Over the past ten years, MKs salaries rose from about NIS 30,000 per month to about NIS 40,000, a 33% increase, and it's about to go up again.
The salaries of the president, judges and MKs, linked to the average wage, is increasing this month by 2.2%, which means about an extra thousand shekels per month.
Government ministers (including the prime minister) and deputy ministers will not benefit from an increase, as their salaries are linked to the consumer price index. Until November, inflation in Israel was negative at a rate of 0.2% so only if December's CPI shows an increase will the ministers receive an increase. However, their salaries have increased by about 21% over the past ten years.
MKs will receive an increase of NIS 820 per month for a new monthly amount of NIS 41,350. The salary of the speaker of the Knesset will rise by NIS 1,175 to NIS 51,610. The president will receive an increase of NIS 1,360 to a new monthly total of NIS 59,250. The president of the Supreme Court's salary will increase by NIS 1,200 to NIS 54,500.
The prime minister's salary will remain static at NIS 47,485, as it has for the past two years, as have ministers' salaries at NIS 42,645. The state comptroller's salary will be the same, as it is automatically linked to match the ministers'.
The directors general of governmental ministries, local rabbis, municipality heads, religious council leaders, legal advisors and senior officials in governmental ministries, retired MKs and their widows all have salaries linked relatively (i.e., not the same wage) to the ministerial salary.
In the past, a few committees have discussed the correct way to link MKs' salaries. One recommendation from a committee headed by Prof. Haim Levy suggested disconnecting their automatic linkage with the average wage, but the Knesset rejected their recommendations.
Over the past two years, many MKs have foregone salary increases, which was only 2% two years ago and 1.3% last year. Only some announced that they would forego the increases entirely, with others saying that they would donate their raises to charity.
Two MKs told Mamon, Ynet's sister publication, that they had originally done this but gave it up. One said that he stopped his charitable donations after learning that most MKs hadn't given up the raise.

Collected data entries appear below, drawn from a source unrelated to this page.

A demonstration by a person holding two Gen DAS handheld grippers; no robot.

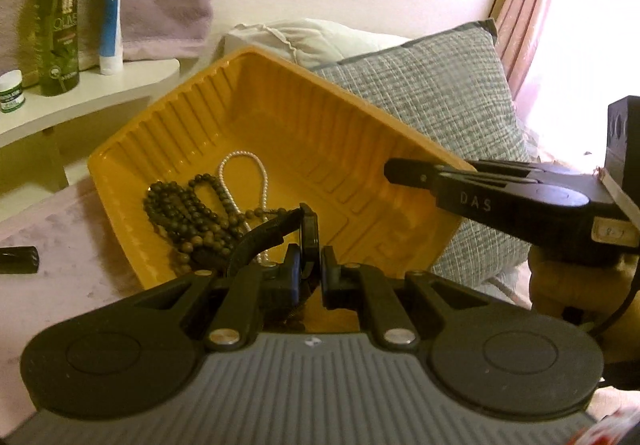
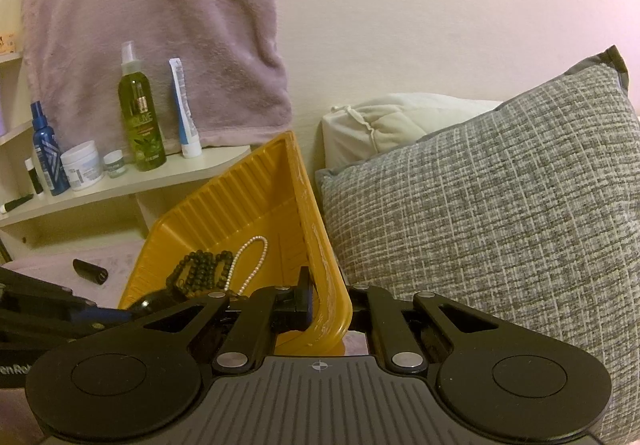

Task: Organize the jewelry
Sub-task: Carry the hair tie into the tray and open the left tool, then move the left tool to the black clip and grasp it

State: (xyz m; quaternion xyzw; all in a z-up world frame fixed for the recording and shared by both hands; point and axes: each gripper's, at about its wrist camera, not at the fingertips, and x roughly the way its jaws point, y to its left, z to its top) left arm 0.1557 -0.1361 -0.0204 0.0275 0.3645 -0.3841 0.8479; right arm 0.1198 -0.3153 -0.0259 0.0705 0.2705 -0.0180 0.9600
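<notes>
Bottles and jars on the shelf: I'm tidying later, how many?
7: blue bottle, small dark-capped bottle, big jar, small jar, green bottle, tube, dark stick. Others may be hidden.

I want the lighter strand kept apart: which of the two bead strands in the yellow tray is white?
The pearl strand, a thin loop of small white beads. The other, the dark bead strand, is a bunched heap of larger brown-black beads beside it in the yellow tray.

Cream wall (image 2: 420, 25) behind. Curved off-white shelf (image 2: 168, 175) at left, crowded with toiletries: green spray bottle (image 2: 140, 117), blue tube (image 2: 184, 113), small jars. Mauve fleece blanket (image 2: 160, 25) hanging above. Grey woven cushion (image 2: 500, 213) at right, white pillow (image 2: 400, 125) behind. Pink curtain (image 1: 528, 17), bright daylight alongside.
</notes>
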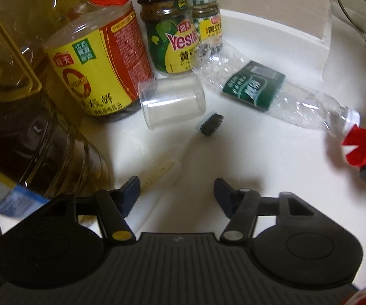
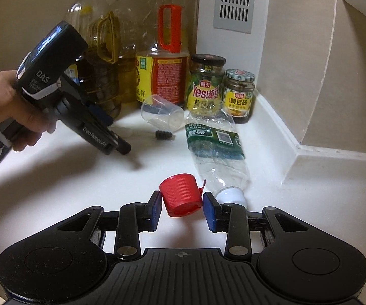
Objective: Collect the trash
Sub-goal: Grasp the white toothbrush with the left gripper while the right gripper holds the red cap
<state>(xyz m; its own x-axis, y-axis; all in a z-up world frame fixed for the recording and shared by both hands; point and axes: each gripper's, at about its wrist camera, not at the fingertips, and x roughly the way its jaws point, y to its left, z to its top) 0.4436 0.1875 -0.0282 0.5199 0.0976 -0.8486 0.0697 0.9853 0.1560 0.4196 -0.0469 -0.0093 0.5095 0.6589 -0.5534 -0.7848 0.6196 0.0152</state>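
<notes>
1. the left gripper (image 1: 176, 190) points down at the white surface (image 1: 259, 152), near the tall oil bottles (image 2: 99, 81). its fingers (image 1: 130, 193) are partly open and hold nothing. a white toothbrush (image 1: 172, 157) lies between them, its handle close to the left finger, but i cannot tell if they touch.
2. to pick up the toothbrush well, put one finger on each side of the handle, then squeeze slowly. it is thin and lies flat, so it could slip out.
3. just past it lies a clear cup (image 1: 172, 104) on its side, by the sauce bottle (image 1: 99, 68). it can roll, so do not bump it.
4. next come two jars (image 2: 208, 84) with lids on. they look like food, not trash, so leave them.
5. the crushed water bottle (image 2: 216, 147) lies flat, its white cap near the right gripper (image 2: 182, 207).
6. the right gripper has a red cap (image 2: 181, 194) between its fingers. the fingers are part way closed, with one on each side of the cap, so it looks held.
7. keep that squeeze steady and lift straight up, so the red cap does not pop out or push the water bottle.
</notes>
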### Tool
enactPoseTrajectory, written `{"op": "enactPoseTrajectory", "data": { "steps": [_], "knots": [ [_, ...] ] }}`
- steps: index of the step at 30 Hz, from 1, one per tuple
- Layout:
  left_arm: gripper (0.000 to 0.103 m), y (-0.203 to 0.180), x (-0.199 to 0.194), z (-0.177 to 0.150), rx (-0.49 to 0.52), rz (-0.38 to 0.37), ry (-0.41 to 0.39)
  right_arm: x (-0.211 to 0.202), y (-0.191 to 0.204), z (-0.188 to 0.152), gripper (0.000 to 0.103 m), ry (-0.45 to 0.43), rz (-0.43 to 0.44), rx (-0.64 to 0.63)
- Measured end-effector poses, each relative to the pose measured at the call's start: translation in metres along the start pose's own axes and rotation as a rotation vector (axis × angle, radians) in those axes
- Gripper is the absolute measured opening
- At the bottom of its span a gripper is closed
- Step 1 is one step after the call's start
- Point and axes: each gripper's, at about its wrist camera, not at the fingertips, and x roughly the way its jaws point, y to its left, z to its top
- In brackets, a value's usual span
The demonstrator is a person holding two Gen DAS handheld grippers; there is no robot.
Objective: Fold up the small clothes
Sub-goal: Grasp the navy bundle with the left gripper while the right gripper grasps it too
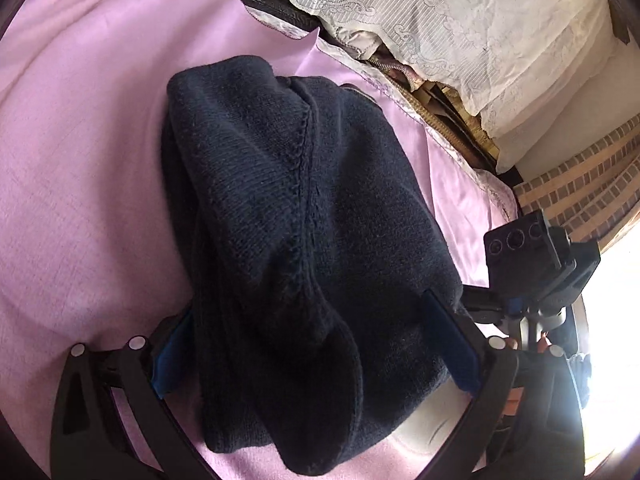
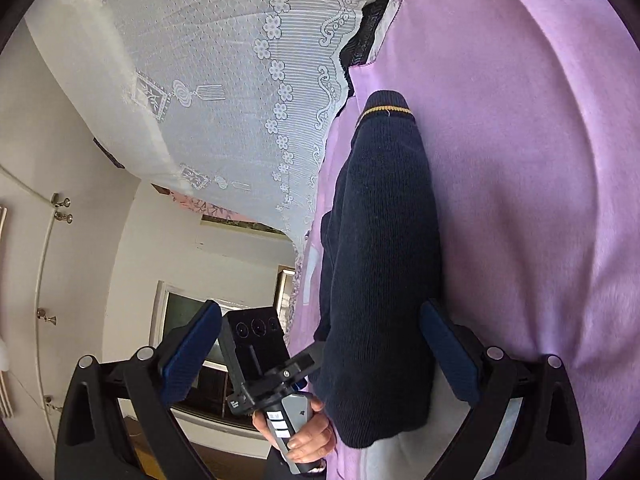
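A dark navy knit sweater point(image 1: 304, 208) lies folded into a thick bundle on the pink sheet point(image 1: 80, 160). My left gripper point(image 1: 312, 350) is open, its blue pads point(image 1: 452, 344) wide apart on either side of the bundle's near end, not squeezing it. In the right wrist view the sweater point(image 2: 380, 260) runs away from the camera, and its far ribbed edge carries a thin yellow stripe point(image 2: 386, 110). My right gripper point(image 2: 322, 354) is open too, with the sweater's near end beside its right pad point(image 2: 452, 356). A hand point(image 2: 308, 436) holds the left tool's handle.
White lace fabric point(image 1: 460, 20) covers the bedding behind the pink sheet. A brick-pattern surface point(image 1: 580, 184) and bright window light sit at the right. The right tool's camera block point(image 1: 528, 240) stands just right of the sweater. White walls and a window point(image 2: 180, 320) show past the bed edge.
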Motion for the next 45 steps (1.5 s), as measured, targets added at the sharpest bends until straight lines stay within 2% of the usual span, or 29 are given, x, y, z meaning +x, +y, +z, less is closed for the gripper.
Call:
{"op": "enactPoseTrajectory", "data": {
  "steps": [3, 6, 9, 13, 19, 24, 31, 35, 45],
  "knots": [
    [0.099, 0.006, 0.002, 0.006, -0.031, -0.040, -0.005, 0.010, -0.001, 0.013, 0.099, 0.014, -0.022, 0.018],
    [0.099, 0.011, 0.002, 0.010, -0.052, -0.068, -0.008, 0.015, 0.008, 0.018, 0.099, 0.038, -0.115, 0.047],
    [0.099, 0.008, 0.003, 0.009, -0.036, -0.052, -0.008, 0.017, 0.017, 0.011, 0.099, 0.082, -0.284, -0.060],
    [0.099, 0.003, 0.005, 0.006, -0.011, -0.025, -0.018, 0.019, 0.023, -0.004, 0.099, 0.097, -0.387, -0.123],
    [0.099, 0.005, 0.005, 0.007, -0.021, -0.027, -0.025, 0.027, 0.020, 0.002, 0.099, 0.027, -0.434, -0.129],
    [0.099, 0.005, 0.009, 0.011, -0.028, -0.025, -0.039, 0.057, 0.021, 0.020, 0.100, 0.013, -0.459, -0.181],
    [0.098, 0.002, 0.012, 0.015, -0.012, -0.025, -0.046, 0.060, 0.018, 0.022, 0.097, 0.040, -0.445, -0.249],
    [0.099, -0.001, 0.012, 0.014, 0.001, -0.008, -0.052, 0.066, 0.021, 0.018, 0.092, 0.047, -0.503, -0.302],
    [0.099, -0.001, 0.013, 0.012, 0.012, 0.003, -0.066, 0.073, 0.025, 0.016, 0.100, 0.075, -0.520, -0.348]
  ]
}}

A senior MK from within the coalition told Mamon, "In the first month, I made a donation, but afterwards I realized that the raise only came to about NIS 600, and I didn't see that as an exceptional raise that required me to donate the money. I'm a mother of children. I have many expenses, and I'm barred from earning money in any place outside the Knesset. A net income of NIS 20,000 is lower than the salary of parliaments in other countries."